Moja najmłodsza córka jest lekarzem. Powiedziała, że w niczym nie mogła pomóc wiedząc, że jego stan po trzech tygodniach dializ nie poprawił się.

„[Li Yang] po trzech tygodniach prawie nie miał czerwonych krwinek. Będąc lekarzem wiedziałam, że ma niewielkie szanse bez przeszczepu nerki. Jednak nie mógłby nawet mieć takiej operacji, ponieważ był za słaby. To, co mu się przydarzyło, było naprawdę cudem” — powiedziała — „jego czerwone krwinki wzrosły i wymagał coraz mniej dializ. Po prostu stawał się coraz zdrowszy. Jako lekarz nie mogłam sobie tego ułożyć w głowie, chyba że jak myślałam, naprawdę byli tam pomagający mu Buddowie i bogowie, po tym jak szczerze recytował te dziewięć słów. Teraz patrzę na świat na nowo.”

Poniższe oświadczenie jest od Li Yanga:

Minęły dwa miesiące od zapadnięcia w śpiączkę do obudzenia się i powrotu do zdrowia. Te dwa miesiące pozostawiły w mojej pamięci głęboki wstrząs. Doświadczyłem tortur wirusa KPCh i byłem bliski śmierci. Miałem jednak niesamowite szczęście i błogosławieństwo — obudziłem się, wyzdrowiałem.

Kiedy się obudziłem, nie mogłem mówić, nie mogłem zadbać o siebie. Nie miałem możliwości komunikowania się z moją rodziną w Chinach. Kiedy trochę wyzdrowiałem, nie chciałem rozmawiać z rodziną podczas wideokonferencji, ponieważ wyglądałem jak trup. Nie chciałem, aby moi starsi rodzice martwili się i byli zbyt poruszeni. Martwiłem się też wtedy, że może nie wyzdrowieję.

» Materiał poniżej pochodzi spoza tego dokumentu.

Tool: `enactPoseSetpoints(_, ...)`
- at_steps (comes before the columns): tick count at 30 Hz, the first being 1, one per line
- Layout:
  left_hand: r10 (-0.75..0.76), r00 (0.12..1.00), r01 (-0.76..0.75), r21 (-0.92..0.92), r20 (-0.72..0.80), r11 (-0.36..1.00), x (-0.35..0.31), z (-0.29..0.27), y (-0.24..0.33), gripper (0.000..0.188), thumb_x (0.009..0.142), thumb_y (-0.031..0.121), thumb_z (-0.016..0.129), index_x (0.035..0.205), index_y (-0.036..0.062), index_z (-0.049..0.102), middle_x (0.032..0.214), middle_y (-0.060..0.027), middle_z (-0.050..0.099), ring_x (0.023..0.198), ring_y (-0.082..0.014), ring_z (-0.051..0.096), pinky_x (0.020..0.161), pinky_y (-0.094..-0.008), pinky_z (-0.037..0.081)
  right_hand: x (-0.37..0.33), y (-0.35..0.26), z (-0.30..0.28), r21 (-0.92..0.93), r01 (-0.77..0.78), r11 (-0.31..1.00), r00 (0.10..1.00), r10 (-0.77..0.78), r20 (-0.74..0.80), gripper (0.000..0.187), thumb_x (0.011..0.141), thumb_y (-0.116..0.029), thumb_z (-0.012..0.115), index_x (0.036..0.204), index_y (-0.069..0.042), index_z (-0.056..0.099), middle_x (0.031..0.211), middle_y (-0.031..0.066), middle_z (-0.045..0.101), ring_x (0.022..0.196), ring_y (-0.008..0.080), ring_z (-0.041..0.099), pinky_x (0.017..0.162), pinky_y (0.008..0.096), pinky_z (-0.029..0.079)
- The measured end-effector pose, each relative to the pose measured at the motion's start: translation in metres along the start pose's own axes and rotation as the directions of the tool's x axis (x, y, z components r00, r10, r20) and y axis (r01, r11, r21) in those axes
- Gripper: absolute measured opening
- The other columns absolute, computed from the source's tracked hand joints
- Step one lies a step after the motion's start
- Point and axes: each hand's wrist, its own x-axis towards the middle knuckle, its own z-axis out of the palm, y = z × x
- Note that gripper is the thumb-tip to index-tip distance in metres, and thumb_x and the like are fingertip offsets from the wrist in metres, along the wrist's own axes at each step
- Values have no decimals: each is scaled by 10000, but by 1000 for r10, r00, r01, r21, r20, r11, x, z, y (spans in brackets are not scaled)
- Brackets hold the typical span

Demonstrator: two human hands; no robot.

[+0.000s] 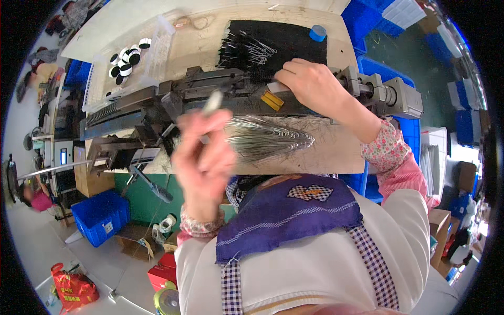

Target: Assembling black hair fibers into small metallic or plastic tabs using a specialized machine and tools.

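My left hand (203,149) is blurred by motion over the bench's near edge, its fingers curled. A small pale object (213,101) sticks up from its fingertips, too smeared to name. My right hand (311,84) reaches over the long dark metal machine (210,94), its fingertips pressed together by the shaft at its middle. What they pinch is hidden. Just left of that hand, a yellow block (272,101) sits on the machine. In front of the machine lies a bundle of thin bent metal wires (270,139).
Beyond the machine, looped wire pieces (257,50) lie on a black cloth (299,44) with a blue round cap (317,33). A clear plastic tray (160,52) at far left holds several black-and-white round pieces (125,64). Blue bins (102,218) stand beside the bench.
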Motion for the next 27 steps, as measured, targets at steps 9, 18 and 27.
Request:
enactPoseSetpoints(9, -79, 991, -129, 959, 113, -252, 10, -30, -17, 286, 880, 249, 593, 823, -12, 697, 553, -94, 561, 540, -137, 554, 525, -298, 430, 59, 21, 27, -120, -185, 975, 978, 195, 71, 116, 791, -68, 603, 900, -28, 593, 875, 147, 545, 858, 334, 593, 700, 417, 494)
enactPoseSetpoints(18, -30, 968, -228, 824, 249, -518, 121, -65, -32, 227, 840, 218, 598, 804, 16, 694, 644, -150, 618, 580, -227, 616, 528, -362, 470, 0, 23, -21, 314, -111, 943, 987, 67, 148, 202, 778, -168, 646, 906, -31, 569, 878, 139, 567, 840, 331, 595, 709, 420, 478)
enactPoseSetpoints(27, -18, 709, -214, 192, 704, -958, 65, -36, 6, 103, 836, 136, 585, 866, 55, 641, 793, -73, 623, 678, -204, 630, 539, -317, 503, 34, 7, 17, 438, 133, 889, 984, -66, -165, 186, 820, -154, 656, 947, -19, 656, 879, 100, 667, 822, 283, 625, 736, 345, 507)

Moja najstarsza siostra chciała, żebym znalazł książkę Zhuan Falun na Minghui. Powiedziała, że ta książka zawiera prawdziwe nauki buddyjskie. Ze łzami w oczach odpowiedziałem jej, że jestem zbyt słaby, żeby się poruszać. Powiedziała mi, żebym recytował dziewięć słów: „Prawda–Życzliwość–Cierpliwość są dobre. Falun Dafa jest dobre”. Słuchałem mojej siostry i ciągle recytowałem te słowa. Wydarzyły się cuda: po trzech tygodniach dializ bez rezultatów, moje ciało nagle zaczęło funkcjonować i szybko mnie wypisano. W niecałe dwa tygodnie byłem jak nowo narodzony.

Naprawdę przeżyłem pandemię. I nie tylko ja, ale też moja czteroosobowa rodzina, jak i moi rodzice. Wykorzystamy nasze życia, aby odwdzięczyć się za łaskę niebios. Potężni bogowie, potężny Mistrzu, nasze życia na zawsze będą należeć do was.